Entre l'Algérie et la France, le psychodrame est permanent. Pour reprendre l'expression, lumineuse, de l'académicien Pierre Nora, il oppose la mémoire et l'histoire. D'un côté, la perception, nourrie d'affect, de sentiments, de ressentiment, qu'ont les uns et les autres de leur passé ; de l'autre, la reconstitution, aussi dépassionnée qu'il est possible, des événements de ce passé.
Tout est bon, tout est sujet à querelle sur fond d'opposition entre histoire et mémoire.
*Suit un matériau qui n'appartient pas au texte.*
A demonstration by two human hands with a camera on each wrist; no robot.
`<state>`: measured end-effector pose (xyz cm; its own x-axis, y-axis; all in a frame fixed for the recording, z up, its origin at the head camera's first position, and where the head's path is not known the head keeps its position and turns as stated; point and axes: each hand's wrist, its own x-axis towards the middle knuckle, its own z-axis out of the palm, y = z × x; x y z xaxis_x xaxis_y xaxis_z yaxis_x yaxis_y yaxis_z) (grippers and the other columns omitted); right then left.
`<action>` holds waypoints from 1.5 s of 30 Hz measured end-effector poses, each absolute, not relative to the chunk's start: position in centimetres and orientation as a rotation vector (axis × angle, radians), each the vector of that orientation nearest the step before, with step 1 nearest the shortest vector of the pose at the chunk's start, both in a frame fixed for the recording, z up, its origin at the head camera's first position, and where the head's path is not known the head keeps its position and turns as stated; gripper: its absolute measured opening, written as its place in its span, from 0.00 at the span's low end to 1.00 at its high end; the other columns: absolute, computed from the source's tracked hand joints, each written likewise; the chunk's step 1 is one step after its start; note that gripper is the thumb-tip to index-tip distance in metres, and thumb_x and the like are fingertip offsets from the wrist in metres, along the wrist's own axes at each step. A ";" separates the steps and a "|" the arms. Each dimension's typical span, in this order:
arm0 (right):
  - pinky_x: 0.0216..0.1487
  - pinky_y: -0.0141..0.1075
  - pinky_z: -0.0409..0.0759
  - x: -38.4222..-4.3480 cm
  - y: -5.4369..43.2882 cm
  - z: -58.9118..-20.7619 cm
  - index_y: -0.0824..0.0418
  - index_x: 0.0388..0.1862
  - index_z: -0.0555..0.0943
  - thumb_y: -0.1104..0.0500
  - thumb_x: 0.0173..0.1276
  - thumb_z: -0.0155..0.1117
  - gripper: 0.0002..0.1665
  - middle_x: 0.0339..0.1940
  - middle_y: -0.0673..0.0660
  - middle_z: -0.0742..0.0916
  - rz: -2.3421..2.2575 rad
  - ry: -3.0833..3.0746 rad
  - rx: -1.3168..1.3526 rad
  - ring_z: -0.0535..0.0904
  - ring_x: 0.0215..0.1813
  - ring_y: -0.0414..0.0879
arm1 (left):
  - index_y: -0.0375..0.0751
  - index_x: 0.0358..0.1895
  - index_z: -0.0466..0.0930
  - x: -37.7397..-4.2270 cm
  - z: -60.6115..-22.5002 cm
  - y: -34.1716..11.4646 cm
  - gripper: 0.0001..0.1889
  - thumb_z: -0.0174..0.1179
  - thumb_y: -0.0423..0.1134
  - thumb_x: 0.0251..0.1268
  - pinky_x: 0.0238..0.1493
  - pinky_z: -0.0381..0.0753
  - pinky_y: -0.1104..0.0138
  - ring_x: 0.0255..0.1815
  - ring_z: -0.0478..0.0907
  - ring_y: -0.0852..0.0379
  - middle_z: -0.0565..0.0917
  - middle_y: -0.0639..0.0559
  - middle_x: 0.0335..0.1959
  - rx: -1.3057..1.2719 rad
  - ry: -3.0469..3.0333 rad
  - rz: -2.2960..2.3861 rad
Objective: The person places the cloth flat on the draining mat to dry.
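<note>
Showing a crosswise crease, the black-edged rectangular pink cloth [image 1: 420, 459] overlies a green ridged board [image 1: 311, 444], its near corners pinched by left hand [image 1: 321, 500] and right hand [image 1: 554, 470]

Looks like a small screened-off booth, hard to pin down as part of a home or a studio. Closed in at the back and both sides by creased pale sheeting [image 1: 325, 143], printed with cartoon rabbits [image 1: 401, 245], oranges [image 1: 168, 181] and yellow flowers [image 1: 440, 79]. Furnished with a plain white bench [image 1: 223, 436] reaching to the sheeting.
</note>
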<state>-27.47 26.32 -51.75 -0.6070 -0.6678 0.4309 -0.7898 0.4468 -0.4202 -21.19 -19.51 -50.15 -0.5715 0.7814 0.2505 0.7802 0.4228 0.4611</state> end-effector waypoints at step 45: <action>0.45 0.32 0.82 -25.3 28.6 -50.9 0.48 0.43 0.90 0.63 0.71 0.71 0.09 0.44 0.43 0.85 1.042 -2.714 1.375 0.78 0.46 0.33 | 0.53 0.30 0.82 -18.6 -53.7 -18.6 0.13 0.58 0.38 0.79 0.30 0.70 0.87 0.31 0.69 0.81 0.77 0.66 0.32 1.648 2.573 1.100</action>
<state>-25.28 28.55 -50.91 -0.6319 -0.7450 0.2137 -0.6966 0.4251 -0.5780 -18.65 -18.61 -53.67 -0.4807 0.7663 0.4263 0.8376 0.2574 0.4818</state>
Cette fois, la polémique a lieu à Cannes, au festival cinématographique. Sélectionné pour représenter l'Algérie, Hors-la-loi, le film de Rachid Bouchareb - le réalisateur d'Indigènes -, relate les événements de Sétif de mai 1945.
Dans cette petite ville de la région du Constantinois, la répression de manifestations nationalistes algériennes - qui firent une centaine de morts dans la population française - prit des allures de massacre. L'armée et la police françaises ont tué des milliers d'Algériens - les chiffres vont de près de 2 000 à plus de 45 000 ; des dizaines de milliers d'autres ont été blessés.
L'Algérie y voit le début de la guerre qui la conduira à l'indépendance, en 1962. La France, elle, a longtemps voulu occulter la tuerie de Sétif - un fait aujourd'hui avéré. Mais certains ne l'acceptent toujours pas. A Cannes, sous la pression d'un groupe de députés de la majorité, le sous-préfet, représentant officiel de l'Etat, entend aller, vendredi, déposer une gerbe à la mémoire "de toutes les victimes de la guerre d'Algérie".
Pourquoi ? Sétif ferait trop mal, trop honte à la France ? Faudrait-il "compenser" par une cérémonie rappelant, sans le dire, que l'Algérie, elle, s'est aussi rendue coupable de massacres - contre les harkis, les Algériens accusés de collaborer avec la puissance coloniale, tués par milliers après l'indépendance ? Cet exercice d'équilibrage est absurde. On ne se prononcera pas ici sur Hors-la-loi. Les massacres de Sétif sont un fait historique ; ceux des harkis aussi. Les uns ne justifient pas les autres. Ce qui est pour le moins condamnable, c'est cette impression que donne le sous-préfet, donc la France, d'un refus de voir les événements de Sétif pour ce qu'ils ont été. Au nom de quoi ? Au nom du fait que l'Algérie fait de même avec le drame des harkis ?
Cet enfermement des mémoires, cette concurrence entre elles divisent toujours les deux pays. Comment dépasser ce qui relève d'une sorte d'immaturité historique partagée ? A un moment où elles entretiennent de bonnes relations économiques, l'Algérie et la France sont incapables de liens politiques apaisés.
Et ce n'est pas d'un sous-préfet dont on a besoin, en l'espèce, mais des historiens. Pour sortir de la bataille mémorielle et entrer progressivement dans le partage de vérités historiques, à confronter comme telles.